Dans la plupart des cas, l’humiliation est complète et concrète. Dans l’épisode du demi, la culbute réelle évitée de justesse s’accomplit de manière métaphorique : même s’il échappe à l’épreuve physique, le chef souffre, dans son honneur bafoué, d’une pénible blessure psychologique. Les tentatives pour éviter le dénouement ridicule tournent généralement à la catastrophe. Même lorsque les porteurs font, une fois n’est pas coutume, preuve d’habileté pour éviter un obstacle. Abraracourcix échoue et se retrouve suspendu entre ciel et terre (Le devin, p.13). (…)

Les gags du bouclier fonctionnent simultanément à plusieurs niveaux. Ces aventures débouchent sur le même effet dégradant : le despote, jeté à bas de son bouclier, est déchu de sa dignité. Le comique qui entremêle ainsi le concret et l’abstrait constitue une des propriétés fondamentales du burlesque, où le « bas corporel », pour reprendre l’expression de M.Bakhtine [1970], déclenche, par son pouvoir d’attraction, un mouvement irrésistible de bascule du vertical à l’horizontal. (…)

L’effet anachronique :

Débordant les bisociations locales et générales, un mécanisme d’anachronisme global superpose, dans la (con)fusion temporelle, les deux mondes de l’antiquité gallo-romaine et de la France contemporaine.

L’anachronisme n’est pas comique en soi. Il peut avoir des causes et des motivations diverses qui se ramènent, pour l’essentiel me semble-t-il, à deux grandes catégories : maladresses dues à l’ignorance des incompatibilités historiques, rapprochements audacieux qui obéissent à une volonté pédagogique d’actualisation.

L’anachronisme d’Astérix est comique parce que l’amalgame incongru est intentionnel : la vision double de la bisociation a un effet burlesque, puisque l’image seconde crée un effet du discordance descendante. (…)

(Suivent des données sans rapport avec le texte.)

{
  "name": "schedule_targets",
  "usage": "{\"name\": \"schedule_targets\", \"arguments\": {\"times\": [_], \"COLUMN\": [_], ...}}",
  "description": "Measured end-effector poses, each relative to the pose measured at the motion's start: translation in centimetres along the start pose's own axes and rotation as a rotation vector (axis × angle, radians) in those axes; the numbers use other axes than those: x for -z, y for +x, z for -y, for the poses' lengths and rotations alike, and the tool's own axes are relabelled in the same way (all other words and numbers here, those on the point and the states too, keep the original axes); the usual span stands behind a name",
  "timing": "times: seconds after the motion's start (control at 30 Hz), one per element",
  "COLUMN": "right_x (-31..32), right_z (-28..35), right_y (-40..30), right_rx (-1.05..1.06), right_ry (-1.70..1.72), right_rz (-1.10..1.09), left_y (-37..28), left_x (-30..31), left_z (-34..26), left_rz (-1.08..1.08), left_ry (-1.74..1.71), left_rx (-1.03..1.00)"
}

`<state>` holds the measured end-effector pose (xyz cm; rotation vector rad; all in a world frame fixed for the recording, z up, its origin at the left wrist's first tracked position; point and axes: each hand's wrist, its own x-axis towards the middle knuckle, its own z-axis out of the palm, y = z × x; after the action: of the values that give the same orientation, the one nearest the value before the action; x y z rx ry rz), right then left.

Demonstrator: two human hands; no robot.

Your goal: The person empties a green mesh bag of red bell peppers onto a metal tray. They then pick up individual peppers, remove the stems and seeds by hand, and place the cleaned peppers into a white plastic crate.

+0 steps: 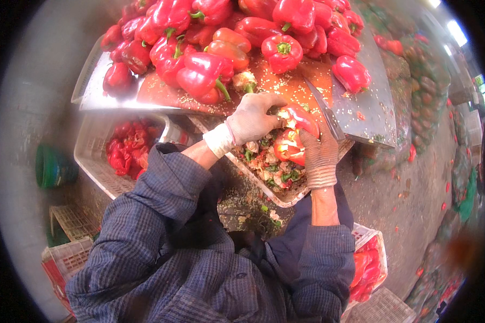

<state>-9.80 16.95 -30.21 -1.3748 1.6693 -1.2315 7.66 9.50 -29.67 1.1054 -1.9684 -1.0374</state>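
Observation:
Both hands wear soiled knit gloves. My left hand [256,117] grips the upper part of an opened red bell pepper [301,118], with pale core showing near the fingertips. My right hand [321,151] holds the lower part of an opened pepper [289,146] from its right side; whether the two parts are joined cannot be told. Beneath them is a crate [248,176] of cores, stems and seeds. A knife [326,111] lies on the seed-strewn orange board [266,80], just above my right hand. A cut-out core with a green stem [245,80] rests above my left hand.
Whole red peppers [210,44] are heaped on the metal table [370,101]. A crate [89,151] at the left holds opened red peppers [131,147], and another crate [382,258] of peppers stands at lower right. A green bucket [50,165] stands far left; filled mesh sacks [426,91] are at right.

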Motion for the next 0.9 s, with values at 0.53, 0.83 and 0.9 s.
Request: {"name": "schedule_targets", "arguments": {"times": [0.53,0.83,0.9], "right_x": [-0.6,-0.8,-0.4], "right_z": [1.7,1.3,0.9], "right_y": [-0.9,-2.0,-2.0], "right_rx": [0.078,-0.047,-0.050], "right_ry": [-0.027,0.045,0.049], "right_rz": [-0.099,-0.096,-0.087], "left_y": [-0.1,-0.5,-0.5], "left_x": [-0.4,-0.8,-1.0], "left_z": [-0.7,-0.2,-0.1], "left_rz": [-0.109,-0.086,-0.081], "left_ry": [0.088,-0.163,-0.159], "left_rx": [-0.022,0.142,0.137]}}
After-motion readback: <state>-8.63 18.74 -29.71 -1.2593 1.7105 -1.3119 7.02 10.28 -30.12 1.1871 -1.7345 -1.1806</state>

Un signifié premier, explicite, exposé, est associé à un second, indirect et latent qui attend d’être actualisé par le récepteur, lui-même dédoublé en un destinataire premier, intradiégétique, le personnage enfermé dans les limites de l’univers fictif, et un second, externe – extradiégétique. Ce dernier, le lecteur qui occupe une position symétrique à celle de l’émetteur-auteur à l’autre extrémité de la chaîne communicative, bénéficie d’une perception panoramique des choses et des événements.

L’anachronisme astérixien oriente, dans une perspective systématiquement gallocentrique, une généalogie fantaisiste des coutumes ou des symboles modernes et la resolution farfelue d’énigmes historiques.

Obélix, grand producteur de menhirs devant Toutatis, serait responsable de la mutilation du grand Sphinx de Gizeh. Astérix, qui aurait découvert l’Amérique et « inventé » le thé et les frites, serait aussi l’initiateur de l’art tauromachique (Astérix en Hispanie, p.46). (…)

L’anachronisme, dans sa forme traditionnelle simple, débanalise les aspects familiers et évidents de notre univers. L’anachronisme paradoxal avec ses incongruités au second degré déstabilise notre relation à cet univers : il pose le problème du rapport du langage à la réalité et souligne le pouvoir du langage à déjouer nos représentations de cette réalité.

Une grande variété de jeux de mots et/ou d’images repose sur ce type d’anachronisme. L’adaptation d’une réalité moderne au contexte antique passera par le retour au sens premier, concret, d’une composante dévitalisée d’un mot contemporain. « Amphoreville », « charovoie »,… (…)

Conclusion : anachronisme et humour :

Ce qui paraît essentiel dans l’anachronisme humoristique qui anime de part en part la saga astérixienne, c’est le rôle majeur qu’y joue la reconnaissance. Le système des allusions visuelles et verbales prend, dans un tissage subtil de nouveauté et de déjà-vu, le lecteur qui goûte au plaisir double de la trouvaille et de l’énigme résolue. Le retour à la stabilité sécurisante d’un terrain familier constitue, après l’effet sidérant de la surprise première, une condition sine qua non de l’éclosion du rire (…).